- _What you have to do_: Check each line of the entries for "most" and report the ones that have it.

- _Given records_:
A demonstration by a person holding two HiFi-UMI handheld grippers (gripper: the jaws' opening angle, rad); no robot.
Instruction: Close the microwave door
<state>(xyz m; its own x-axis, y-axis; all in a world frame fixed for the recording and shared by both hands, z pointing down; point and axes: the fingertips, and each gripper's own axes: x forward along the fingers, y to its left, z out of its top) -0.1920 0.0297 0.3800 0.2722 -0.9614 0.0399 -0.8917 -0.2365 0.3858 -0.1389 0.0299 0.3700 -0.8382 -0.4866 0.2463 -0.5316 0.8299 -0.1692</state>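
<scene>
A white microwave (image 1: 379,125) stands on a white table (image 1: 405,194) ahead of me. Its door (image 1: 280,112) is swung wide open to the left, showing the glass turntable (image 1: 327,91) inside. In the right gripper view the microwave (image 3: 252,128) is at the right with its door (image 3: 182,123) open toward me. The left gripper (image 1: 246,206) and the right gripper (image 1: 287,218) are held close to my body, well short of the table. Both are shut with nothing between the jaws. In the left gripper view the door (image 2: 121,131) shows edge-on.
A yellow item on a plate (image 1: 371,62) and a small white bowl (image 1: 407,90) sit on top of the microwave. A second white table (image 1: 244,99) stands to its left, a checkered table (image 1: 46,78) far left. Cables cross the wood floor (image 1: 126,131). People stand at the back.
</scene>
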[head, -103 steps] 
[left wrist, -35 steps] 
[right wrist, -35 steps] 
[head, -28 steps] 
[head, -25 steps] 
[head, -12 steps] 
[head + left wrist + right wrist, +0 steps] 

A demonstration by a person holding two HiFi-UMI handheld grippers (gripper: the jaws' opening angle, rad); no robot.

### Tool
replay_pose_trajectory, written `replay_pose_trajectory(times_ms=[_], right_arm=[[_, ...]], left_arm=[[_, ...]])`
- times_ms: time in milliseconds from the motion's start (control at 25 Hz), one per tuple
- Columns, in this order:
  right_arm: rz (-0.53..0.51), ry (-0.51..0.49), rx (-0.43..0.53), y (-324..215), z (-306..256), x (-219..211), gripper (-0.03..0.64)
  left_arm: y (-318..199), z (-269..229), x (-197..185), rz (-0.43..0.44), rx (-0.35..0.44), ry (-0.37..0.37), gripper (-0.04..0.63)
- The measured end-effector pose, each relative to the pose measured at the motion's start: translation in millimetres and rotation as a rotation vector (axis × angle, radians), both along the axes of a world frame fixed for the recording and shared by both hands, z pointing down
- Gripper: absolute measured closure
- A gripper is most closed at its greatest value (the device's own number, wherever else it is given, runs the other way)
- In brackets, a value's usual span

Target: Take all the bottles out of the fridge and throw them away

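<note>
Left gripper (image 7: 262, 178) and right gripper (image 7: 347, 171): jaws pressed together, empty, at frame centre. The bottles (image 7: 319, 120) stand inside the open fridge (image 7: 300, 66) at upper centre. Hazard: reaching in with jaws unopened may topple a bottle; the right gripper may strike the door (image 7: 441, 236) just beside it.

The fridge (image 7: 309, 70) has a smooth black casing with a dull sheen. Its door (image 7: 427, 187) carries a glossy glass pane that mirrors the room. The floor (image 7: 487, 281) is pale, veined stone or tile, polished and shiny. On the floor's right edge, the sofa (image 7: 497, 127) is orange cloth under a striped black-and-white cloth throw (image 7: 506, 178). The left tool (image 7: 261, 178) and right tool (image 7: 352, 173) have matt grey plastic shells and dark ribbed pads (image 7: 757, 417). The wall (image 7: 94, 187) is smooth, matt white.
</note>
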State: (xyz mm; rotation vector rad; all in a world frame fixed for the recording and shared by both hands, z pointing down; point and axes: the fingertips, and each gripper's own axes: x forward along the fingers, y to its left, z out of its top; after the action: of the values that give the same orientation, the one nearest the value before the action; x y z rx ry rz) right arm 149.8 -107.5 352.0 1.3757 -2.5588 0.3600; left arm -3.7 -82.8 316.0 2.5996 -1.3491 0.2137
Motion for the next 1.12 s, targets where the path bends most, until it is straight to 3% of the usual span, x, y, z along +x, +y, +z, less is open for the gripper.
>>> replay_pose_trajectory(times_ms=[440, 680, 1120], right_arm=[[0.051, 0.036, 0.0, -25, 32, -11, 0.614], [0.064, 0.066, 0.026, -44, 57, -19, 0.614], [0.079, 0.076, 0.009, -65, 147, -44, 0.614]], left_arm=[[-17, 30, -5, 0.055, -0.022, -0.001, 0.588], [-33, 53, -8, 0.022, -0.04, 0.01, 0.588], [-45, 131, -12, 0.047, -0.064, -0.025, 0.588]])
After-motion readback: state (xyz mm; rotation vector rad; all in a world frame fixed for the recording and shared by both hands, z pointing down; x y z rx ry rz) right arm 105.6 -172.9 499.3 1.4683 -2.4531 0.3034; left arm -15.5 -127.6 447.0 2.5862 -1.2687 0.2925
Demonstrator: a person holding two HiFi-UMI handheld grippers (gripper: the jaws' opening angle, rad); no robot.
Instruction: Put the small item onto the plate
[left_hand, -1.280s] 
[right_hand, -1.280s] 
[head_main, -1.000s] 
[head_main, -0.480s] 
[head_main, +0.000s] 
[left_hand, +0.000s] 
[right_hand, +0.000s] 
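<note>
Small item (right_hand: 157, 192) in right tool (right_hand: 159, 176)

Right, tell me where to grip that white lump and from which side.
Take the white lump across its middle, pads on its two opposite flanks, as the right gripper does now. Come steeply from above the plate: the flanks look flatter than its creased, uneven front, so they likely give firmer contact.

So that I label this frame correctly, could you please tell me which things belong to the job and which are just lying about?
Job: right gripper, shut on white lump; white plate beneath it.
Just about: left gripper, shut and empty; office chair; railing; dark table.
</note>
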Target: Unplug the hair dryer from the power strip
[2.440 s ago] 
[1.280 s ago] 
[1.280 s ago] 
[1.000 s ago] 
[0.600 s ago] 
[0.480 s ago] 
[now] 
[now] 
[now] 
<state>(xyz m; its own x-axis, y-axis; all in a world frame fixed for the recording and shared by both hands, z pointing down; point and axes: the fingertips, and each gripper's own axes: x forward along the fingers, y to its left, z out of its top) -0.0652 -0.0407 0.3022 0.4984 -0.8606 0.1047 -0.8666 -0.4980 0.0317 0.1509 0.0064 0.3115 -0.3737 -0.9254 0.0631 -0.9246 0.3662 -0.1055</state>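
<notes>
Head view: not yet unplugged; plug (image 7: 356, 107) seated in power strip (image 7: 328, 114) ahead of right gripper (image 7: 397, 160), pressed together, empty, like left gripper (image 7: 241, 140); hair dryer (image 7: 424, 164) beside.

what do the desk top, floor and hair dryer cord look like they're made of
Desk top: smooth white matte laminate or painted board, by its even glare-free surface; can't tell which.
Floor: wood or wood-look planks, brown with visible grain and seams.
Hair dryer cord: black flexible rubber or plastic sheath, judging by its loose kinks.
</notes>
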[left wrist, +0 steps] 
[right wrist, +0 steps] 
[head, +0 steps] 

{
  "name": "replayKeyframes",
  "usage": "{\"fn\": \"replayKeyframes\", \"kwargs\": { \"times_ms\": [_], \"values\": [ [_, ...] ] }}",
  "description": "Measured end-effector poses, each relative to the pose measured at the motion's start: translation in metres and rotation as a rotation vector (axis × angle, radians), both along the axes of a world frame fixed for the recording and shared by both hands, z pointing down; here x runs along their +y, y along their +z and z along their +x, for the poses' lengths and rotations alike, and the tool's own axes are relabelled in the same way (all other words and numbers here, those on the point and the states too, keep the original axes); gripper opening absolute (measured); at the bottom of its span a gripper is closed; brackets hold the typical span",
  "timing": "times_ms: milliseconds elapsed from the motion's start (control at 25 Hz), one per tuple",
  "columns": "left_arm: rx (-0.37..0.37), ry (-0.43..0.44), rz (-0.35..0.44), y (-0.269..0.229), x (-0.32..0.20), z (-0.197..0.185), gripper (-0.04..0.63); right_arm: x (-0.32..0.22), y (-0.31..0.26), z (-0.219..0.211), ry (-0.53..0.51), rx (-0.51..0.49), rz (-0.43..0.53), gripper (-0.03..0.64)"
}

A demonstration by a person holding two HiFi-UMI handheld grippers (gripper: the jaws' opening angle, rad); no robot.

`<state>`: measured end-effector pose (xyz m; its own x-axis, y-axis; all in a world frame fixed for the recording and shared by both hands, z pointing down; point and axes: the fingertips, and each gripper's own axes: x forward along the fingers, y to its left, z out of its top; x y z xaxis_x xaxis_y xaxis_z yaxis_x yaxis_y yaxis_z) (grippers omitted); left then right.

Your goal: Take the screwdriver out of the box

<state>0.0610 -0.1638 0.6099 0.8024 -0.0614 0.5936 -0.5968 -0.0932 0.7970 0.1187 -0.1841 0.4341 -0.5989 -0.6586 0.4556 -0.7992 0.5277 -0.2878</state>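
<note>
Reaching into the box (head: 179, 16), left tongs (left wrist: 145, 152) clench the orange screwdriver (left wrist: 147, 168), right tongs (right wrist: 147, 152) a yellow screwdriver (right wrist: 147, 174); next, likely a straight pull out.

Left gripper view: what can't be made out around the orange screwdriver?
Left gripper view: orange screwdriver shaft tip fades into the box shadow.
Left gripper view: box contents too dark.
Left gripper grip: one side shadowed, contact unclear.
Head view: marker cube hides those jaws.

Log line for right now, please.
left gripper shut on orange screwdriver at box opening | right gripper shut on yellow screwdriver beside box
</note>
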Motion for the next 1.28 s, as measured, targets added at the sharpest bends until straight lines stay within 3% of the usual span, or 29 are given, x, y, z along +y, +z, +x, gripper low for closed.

- _Expected output_:
- A gripper is most closed at its greatest value (the device's own number, wherever else it is given, runs the other way)
Motion for the next 1.12 s, targets where the path bends most, until it is straight to 3% of the usual span, x, y, z along +x, +y, +z, less is open for the gripper.

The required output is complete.